▶ _How to complete this task_:
In the listing below, how many lines contain the string "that"? Answer with the number only.

▶ _Supplied information_:
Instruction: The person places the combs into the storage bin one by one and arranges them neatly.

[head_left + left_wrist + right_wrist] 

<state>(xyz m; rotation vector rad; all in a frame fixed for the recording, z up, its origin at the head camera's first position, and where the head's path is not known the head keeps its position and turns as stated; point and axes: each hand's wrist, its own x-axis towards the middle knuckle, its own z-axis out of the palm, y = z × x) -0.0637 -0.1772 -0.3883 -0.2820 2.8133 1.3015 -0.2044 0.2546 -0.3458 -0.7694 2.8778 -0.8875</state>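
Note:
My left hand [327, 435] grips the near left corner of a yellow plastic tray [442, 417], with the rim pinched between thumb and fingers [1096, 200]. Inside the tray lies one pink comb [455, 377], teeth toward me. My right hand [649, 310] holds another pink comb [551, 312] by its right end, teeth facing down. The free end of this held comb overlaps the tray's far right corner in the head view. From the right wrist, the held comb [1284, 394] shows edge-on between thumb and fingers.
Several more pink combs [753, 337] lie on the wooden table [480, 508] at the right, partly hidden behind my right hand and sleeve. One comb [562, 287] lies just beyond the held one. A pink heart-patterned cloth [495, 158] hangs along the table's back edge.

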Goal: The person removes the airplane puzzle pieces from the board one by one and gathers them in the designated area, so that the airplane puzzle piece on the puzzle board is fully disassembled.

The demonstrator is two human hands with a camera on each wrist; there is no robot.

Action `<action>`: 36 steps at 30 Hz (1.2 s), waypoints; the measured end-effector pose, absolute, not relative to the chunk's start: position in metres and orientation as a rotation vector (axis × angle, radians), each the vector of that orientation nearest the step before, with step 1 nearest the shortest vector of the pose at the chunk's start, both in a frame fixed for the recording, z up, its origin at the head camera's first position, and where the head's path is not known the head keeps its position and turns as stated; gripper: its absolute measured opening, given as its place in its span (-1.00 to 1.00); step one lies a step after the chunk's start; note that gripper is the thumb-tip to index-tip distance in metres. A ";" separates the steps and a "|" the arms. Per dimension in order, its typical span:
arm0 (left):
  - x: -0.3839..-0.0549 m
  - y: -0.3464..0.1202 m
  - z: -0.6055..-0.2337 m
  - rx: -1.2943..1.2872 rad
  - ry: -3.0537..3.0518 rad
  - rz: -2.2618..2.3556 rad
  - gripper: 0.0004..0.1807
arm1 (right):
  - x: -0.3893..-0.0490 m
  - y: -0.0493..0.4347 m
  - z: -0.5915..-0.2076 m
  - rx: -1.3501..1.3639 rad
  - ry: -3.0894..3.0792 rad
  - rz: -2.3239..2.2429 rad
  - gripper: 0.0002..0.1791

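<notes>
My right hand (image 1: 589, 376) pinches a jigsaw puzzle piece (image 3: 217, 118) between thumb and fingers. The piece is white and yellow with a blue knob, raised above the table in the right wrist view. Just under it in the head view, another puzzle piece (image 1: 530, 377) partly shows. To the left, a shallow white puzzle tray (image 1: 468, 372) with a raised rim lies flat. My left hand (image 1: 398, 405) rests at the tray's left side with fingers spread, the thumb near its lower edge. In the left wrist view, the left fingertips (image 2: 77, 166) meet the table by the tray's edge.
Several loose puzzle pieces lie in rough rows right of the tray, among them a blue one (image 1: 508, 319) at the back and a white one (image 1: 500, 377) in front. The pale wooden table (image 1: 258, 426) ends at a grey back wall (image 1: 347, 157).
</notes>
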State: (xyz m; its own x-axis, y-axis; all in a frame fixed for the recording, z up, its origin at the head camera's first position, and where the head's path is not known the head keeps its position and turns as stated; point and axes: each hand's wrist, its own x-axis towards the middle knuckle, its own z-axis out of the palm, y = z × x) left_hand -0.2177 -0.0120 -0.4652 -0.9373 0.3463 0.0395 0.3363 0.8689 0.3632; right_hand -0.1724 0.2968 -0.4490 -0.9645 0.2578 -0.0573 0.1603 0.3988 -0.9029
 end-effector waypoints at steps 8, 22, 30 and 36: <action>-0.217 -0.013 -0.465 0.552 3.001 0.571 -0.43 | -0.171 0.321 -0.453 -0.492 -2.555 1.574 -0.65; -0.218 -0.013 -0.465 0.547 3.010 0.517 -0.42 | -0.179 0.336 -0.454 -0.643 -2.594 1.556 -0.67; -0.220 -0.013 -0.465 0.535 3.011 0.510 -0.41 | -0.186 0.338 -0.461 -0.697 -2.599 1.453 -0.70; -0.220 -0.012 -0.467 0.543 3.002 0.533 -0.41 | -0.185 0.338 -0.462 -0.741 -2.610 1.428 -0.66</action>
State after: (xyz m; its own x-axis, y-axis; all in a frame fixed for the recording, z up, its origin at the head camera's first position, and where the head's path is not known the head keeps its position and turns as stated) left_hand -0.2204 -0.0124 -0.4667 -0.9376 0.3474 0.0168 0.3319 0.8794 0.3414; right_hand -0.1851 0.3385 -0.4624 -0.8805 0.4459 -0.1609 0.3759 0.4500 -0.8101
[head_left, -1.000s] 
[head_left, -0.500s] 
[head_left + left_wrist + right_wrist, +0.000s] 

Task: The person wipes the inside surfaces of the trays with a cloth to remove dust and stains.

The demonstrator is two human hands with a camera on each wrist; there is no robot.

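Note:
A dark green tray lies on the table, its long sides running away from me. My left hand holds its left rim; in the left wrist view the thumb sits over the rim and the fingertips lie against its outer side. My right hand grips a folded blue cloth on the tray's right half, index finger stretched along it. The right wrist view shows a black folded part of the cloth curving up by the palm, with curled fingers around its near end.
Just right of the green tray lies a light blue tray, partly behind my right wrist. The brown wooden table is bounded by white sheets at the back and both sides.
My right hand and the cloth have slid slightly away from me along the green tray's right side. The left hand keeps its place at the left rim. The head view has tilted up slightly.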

▶ _Response_:
2